## EXERCISE BRIEF
In exact form, please repeat the records from their opening line down to the line with "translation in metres", including that line.

## Saved entries
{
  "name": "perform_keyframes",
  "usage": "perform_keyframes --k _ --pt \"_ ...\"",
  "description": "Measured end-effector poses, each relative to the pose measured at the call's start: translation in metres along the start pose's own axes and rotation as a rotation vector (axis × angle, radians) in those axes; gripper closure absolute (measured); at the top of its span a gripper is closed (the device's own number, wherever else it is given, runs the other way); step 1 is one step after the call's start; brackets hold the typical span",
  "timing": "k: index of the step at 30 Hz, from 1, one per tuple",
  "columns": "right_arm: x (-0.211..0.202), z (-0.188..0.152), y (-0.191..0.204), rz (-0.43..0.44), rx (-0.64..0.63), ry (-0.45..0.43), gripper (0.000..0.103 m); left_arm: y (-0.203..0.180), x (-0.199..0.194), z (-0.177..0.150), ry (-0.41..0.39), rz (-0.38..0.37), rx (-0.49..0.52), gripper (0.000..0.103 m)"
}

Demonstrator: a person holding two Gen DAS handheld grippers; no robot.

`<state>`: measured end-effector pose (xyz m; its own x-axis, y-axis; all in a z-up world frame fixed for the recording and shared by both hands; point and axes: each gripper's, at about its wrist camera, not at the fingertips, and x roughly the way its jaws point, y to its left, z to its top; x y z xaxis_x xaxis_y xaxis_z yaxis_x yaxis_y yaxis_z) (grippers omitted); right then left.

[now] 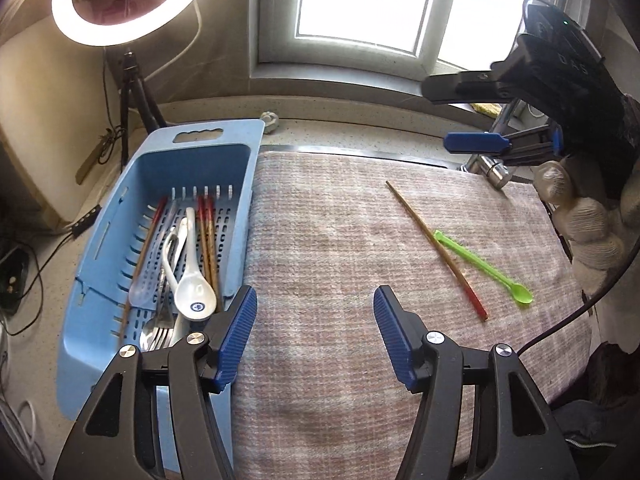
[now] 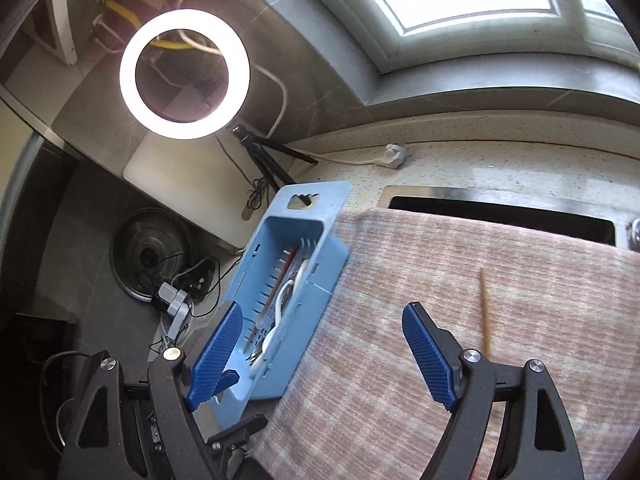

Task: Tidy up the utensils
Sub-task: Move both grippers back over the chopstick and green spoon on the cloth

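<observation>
Apparently only the white spoon (blue emblem) is marked.

Baskets: I see one blue basket.
Loose chopsticks: one chopstick on my cloth.
Green spoons: one green spoon, beside it.
White spoons: one white spoon in the basket.
Basket chopsticks: three red-tipped ones I can tell.
Forks: one fork, others unclear.
Ring lights: one ring light.
</observation>
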<state>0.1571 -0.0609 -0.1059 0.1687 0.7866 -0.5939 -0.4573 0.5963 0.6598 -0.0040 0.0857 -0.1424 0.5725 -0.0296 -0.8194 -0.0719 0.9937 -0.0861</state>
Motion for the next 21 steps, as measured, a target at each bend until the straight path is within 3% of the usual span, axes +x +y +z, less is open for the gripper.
perform_keyframes --k 11,13,17,18,20,21 --pt "-0.057 -0.034 -0.09 -0.048 0.235 -0.053 0.025 -0.038 0.033 0.037 0.05 -0.071 0.139 0.043" --pt "-0.058 -0.046 -0.095 -0.049 0.253 -0.044 0.032 -0.048 0.042 0.049 0.055 -0.085 0.183 0.043" --pt "-0.047 -0.069 -0.095 -0.065 0.256 0.012 0.061 -0.069 0.066 0.077 0.076 -0.1 0.284 0.045" --pt "-0.043 -0.075 -0.094 -0.065 0.256 0.026 0.067 -0.073 0.074 0.084 0.081 -0.106 0.298 0.049" --pt "-0.035 -0.085 -0.092 -0.066 0.259 0.048 0.073 -0.083 0.09 0.097 0.106 -0.126 0.329 0.067" --pt "-0.032 -0.09 -0.092 -0.07 0.258 0.057 0.076 -0.088 0.098 0.103 0.114 -0.131 0.351 0.07"
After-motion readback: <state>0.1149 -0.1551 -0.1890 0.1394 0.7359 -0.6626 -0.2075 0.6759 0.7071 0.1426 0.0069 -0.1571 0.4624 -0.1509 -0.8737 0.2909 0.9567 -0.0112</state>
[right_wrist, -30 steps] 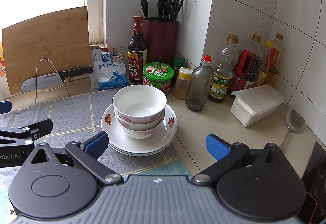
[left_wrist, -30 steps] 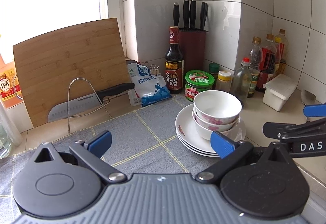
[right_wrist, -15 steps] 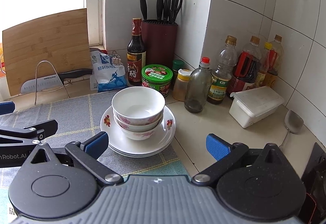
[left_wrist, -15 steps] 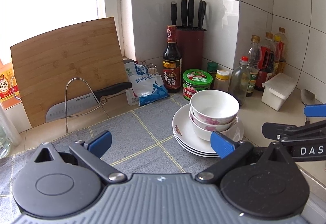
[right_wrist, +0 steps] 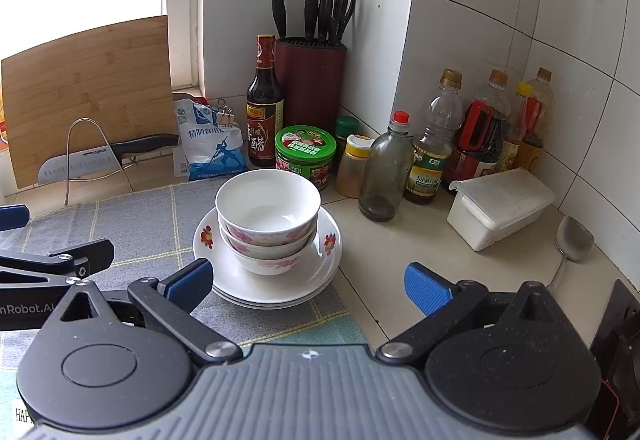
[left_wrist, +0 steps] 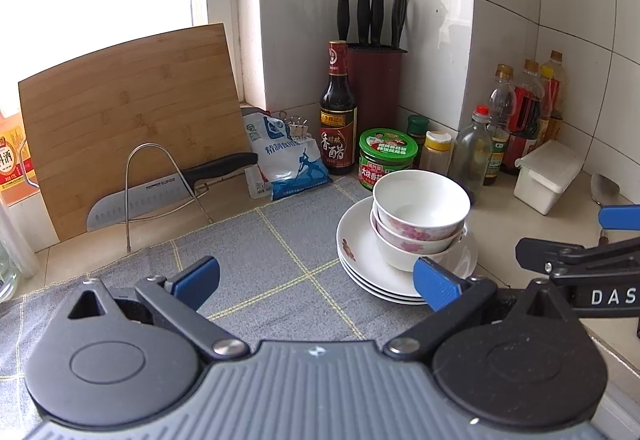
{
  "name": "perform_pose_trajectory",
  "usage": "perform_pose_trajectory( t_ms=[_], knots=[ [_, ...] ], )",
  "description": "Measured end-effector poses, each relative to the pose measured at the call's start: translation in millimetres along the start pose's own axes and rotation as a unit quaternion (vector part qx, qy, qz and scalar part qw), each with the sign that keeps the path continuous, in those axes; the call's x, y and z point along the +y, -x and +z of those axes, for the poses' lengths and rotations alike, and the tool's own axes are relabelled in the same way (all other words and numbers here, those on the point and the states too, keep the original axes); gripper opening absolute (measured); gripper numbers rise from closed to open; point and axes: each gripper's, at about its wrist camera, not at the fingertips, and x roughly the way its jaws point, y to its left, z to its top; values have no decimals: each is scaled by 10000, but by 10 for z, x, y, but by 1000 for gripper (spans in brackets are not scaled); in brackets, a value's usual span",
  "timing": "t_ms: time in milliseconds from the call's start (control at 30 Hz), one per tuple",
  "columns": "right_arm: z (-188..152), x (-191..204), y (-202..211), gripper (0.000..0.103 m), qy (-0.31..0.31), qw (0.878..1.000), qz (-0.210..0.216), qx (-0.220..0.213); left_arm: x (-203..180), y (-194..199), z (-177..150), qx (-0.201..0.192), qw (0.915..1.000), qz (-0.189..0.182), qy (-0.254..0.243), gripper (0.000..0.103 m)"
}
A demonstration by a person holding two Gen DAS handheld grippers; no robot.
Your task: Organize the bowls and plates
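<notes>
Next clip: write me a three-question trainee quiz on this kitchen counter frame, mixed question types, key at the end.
1. True or false: the left gripper is shut on a bowl.
2. How many bowls are nested on the stack of plates?
3. The kitchen knife rests: A) in the knife block B) on a wire rack before the cutting board C) on the plates.

Key: 1 false, both the left and the right gripper are open and empty; 2 three; 3 B.

Left gripper (left_wrist: 316,282) jaws spread wide, empty; right gripper (right_wrist: 308,282) likewise, alongside, level.
</notes>
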Motion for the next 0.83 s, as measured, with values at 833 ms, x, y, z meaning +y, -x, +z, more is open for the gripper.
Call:
perform_pose_trajectory(
  t_ms=[833],
  knots=[
    [40, 17, -12, 103, 78, 9999, -76, -33, 22, -27, 5, -6, 10000, -6, 8, 102]
  ],
)
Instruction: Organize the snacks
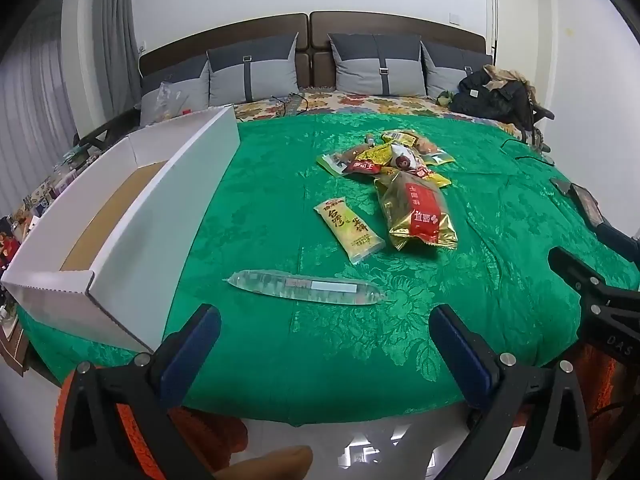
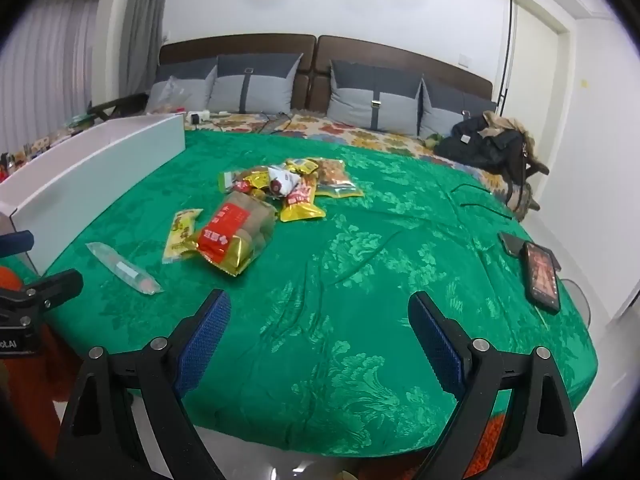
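Both the left tool (image 1: 324, 344) and right tool (image 2: 319, 334) gaped empty. The clear tube snack (image 1: 304, 286), centre frame, looked light, slippery, crushable; best pinched mid-length.

- The right gripper (image 2: 319, 334) hangs over a green bedspread (image 2: 360, 280), jaws wide apart with nothing between them.
- A heap of snack packets (image 2: 288, 184) lies mid-bed, with a red-and-gold bag (image 2: 234, 236), a yellow packet (image 2: 182, 232) and a clear wrapped stick (image 2: 122, 268) nearer.
- A white box (image 2: 100, 168) stands at the left.
- A phone (image 2: 542, 276) lies at the right edge.
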`<state>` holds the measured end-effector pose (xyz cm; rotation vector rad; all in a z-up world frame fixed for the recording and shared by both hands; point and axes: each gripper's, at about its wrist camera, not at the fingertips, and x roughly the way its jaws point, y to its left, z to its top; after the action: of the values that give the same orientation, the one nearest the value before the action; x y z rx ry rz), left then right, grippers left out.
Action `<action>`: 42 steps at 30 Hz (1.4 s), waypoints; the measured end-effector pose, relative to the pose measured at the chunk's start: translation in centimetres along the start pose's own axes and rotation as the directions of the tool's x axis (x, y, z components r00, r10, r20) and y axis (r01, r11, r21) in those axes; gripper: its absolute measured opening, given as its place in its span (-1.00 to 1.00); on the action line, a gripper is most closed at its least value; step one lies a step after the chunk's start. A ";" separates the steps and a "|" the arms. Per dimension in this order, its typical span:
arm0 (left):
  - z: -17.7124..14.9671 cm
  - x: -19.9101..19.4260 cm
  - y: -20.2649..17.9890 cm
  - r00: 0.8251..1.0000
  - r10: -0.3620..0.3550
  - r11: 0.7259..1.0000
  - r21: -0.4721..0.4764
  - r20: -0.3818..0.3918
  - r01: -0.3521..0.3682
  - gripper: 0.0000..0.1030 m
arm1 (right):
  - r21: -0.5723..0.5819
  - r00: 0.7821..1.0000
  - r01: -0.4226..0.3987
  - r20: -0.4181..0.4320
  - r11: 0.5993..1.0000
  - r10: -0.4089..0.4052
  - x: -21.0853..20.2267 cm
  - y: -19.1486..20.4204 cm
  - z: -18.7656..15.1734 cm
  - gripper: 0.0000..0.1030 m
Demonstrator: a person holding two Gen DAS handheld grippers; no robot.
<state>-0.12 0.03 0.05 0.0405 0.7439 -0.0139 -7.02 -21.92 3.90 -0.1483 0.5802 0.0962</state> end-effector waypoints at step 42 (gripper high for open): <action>-0.5 1.5 0.1 0.999 0.033 0.999 0.038 -0.043 -0.031 1.00 | 0.014 1.000 0.000 -0.015 1.000 0.001 0.6 -0.3 -0.1 0.80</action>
<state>0.68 0.16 -1.37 0.0882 0.7867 0.0037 -6.53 -22.18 3.53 -0.1352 0.5957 0.0916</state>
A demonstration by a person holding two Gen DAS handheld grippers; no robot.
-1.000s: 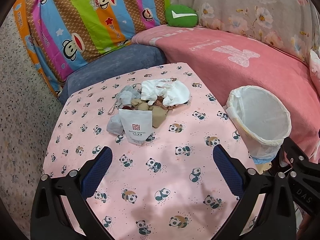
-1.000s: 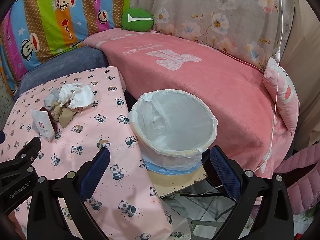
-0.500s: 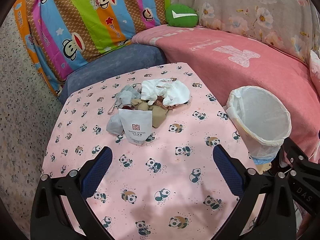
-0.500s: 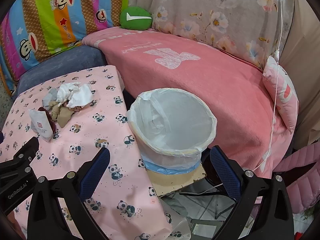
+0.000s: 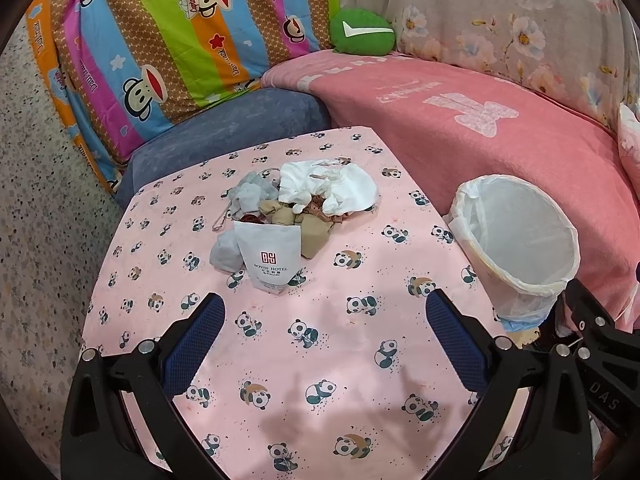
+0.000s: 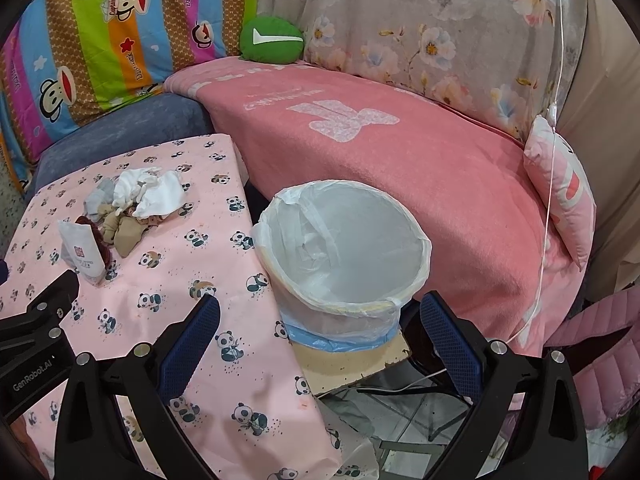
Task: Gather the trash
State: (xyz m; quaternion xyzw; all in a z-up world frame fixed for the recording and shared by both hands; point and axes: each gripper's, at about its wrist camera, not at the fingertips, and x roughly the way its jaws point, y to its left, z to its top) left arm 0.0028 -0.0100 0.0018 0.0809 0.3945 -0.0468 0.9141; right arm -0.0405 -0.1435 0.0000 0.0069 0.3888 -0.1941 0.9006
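Black-framed left claw (image 5: 325, 334) and right claw (image 6: 319, 330), ribbed blue pads (image 5: 193, 344), silver screws, white "GenRobot.AI" lettering.

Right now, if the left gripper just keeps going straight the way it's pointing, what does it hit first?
Probably the white hotel packet, standing at the near edge of the trash pile. The left gripper is open, and only bare panda tablecloth lies before the packet. Depth is uncertain; a downward tilt would meet cloth first.

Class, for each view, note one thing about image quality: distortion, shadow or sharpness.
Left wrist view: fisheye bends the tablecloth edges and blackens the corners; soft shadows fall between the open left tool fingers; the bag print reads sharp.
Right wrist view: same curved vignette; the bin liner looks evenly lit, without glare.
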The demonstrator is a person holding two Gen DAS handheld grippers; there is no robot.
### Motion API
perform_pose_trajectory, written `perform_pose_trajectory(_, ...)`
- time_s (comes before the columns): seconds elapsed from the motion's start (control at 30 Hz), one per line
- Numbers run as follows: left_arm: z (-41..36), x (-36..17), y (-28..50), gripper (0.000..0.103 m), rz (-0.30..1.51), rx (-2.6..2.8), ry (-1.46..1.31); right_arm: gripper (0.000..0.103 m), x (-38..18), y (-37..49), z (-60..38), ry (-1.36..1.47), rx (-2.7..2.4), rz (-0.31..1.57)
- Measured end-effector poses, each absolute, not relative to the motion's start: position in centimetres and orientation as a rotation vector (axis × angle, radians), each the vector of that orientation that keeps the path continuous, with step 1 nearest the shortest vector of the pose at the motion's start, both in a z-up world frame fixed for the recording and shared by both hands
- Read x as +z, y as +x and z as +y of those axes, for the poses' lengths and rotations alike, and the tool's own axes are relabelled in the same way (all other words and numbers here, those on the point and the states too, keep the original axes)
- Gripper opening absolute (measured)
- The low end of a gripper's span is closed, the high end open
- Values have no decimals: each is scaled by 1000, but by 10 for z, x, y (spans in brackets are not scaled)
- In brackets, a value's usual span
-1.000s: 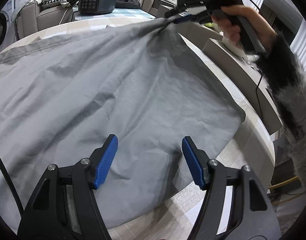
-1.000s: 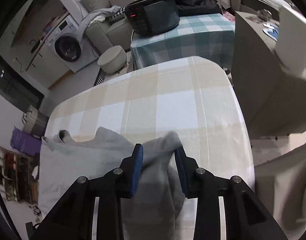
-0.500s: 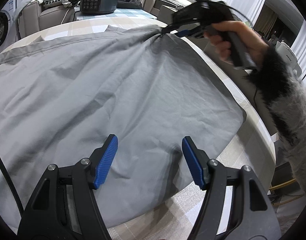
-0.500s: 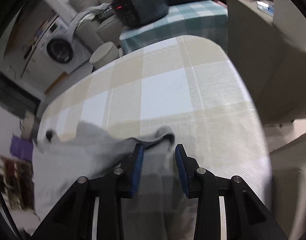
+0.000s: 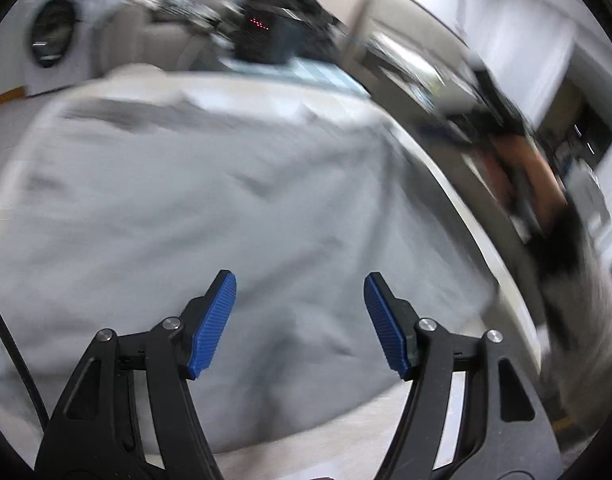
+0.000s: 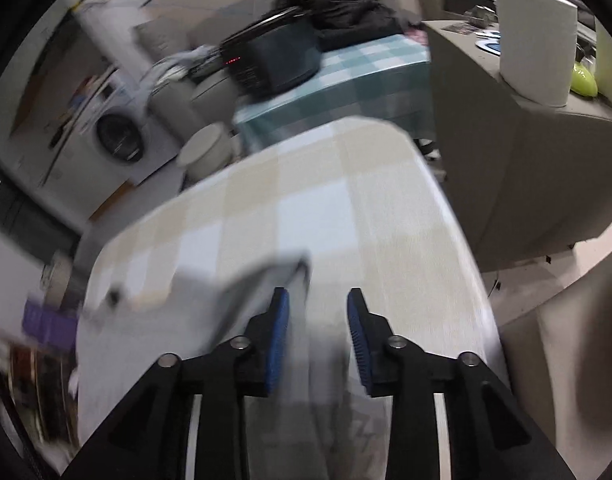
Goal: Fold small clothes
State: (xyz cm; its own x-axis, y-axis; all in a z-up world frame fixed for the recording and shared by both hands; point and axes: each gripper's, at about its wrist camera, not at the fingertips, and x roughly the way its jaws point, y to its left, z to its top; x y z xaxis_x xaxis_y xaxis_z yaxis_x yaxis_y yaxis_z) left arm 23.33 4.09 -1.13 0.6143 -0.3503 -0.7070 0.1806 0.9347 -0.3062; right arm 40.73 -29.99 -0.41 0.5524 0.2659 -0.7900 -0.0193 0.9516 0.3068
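A grey garment [image 5: 210, 208] lies spread flat over the checked table [image 6: 329, 208]. My left gripper [image 5: 300, 320] is open and empty, above the garment's near edge. In the right wrist view my right gripper [image 6: 317, 336] is open, its blue pads apart, just behind the garment's far corner [image 6: 242, 292], which lies on the table. The right hand and its gripper show blurred in the left wrist view [image 5: 517, 184], off the table's right edge. Both views are motion-blurred.
A black cooker [image 6: 274, 60] stands on a teal checked cloth [image 6: 365, 76] behind the table. A washing machine [image 6: 118, 136] is at the back left. A grey cabinet [image 6: 525, 152] with a white roll [image 6: 533, 40] stands to the right.
My right gripper has opened and let go of the garment's corner, which now lies flat. The right hand has drawn back to the right. My left gripper has tilted up.
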Motion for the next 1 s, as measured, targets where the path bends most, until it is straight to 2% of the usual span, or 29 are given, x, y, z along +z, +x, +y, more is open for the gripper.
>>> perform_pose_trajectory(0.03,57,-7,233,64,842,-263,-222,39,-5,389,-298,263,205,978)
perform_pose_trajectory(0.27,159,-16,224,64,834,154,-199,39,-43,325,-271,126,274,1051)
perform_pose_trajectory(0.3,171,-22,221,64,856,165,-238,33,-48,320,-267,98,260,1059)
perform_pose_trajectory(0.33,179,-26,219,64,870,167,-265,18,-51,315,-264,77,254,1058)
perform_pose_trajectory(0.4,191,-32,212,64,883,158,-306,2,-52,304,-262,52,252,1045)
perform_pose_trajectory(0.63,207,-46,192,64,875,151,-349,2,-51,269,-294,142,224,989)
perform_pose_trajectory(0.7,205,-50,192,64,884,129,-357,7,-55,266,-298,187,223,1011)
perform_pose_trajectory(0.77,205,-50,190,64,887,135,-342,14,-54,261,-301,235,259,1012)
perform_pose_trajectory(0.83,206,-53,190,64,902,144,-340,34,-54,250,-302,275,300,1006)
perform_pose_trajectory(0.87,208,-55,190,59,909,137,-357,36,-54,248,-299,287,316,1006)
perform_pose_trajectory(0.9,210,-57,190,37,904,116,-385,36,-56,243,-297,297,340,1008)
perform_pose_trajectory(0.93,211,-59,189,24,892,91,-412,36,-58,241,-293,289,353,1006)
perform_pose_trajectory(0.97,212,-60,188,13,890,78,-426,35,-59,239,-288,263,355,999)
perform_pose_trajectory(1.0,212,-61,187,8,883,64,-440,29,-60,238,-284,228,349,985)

## TASK SOLUTION
{
  "name": "perform_keyframes",
  "usage": "perform_keyframes --k _ --pt \"_ ...\"",
  "description": "Measured end-effector poses, each relative to the pose measured at the call's start: translation in metres along the start pose's own axes and rotation as a rotation vector (axis × angle, radians) in those axes; gripper closure absolute (measured); at the top of its span a gripper is closed (the device's own number, wherever else it is given, runs the other way); step 1 is one step after the call's start; brackets hold the typical span",

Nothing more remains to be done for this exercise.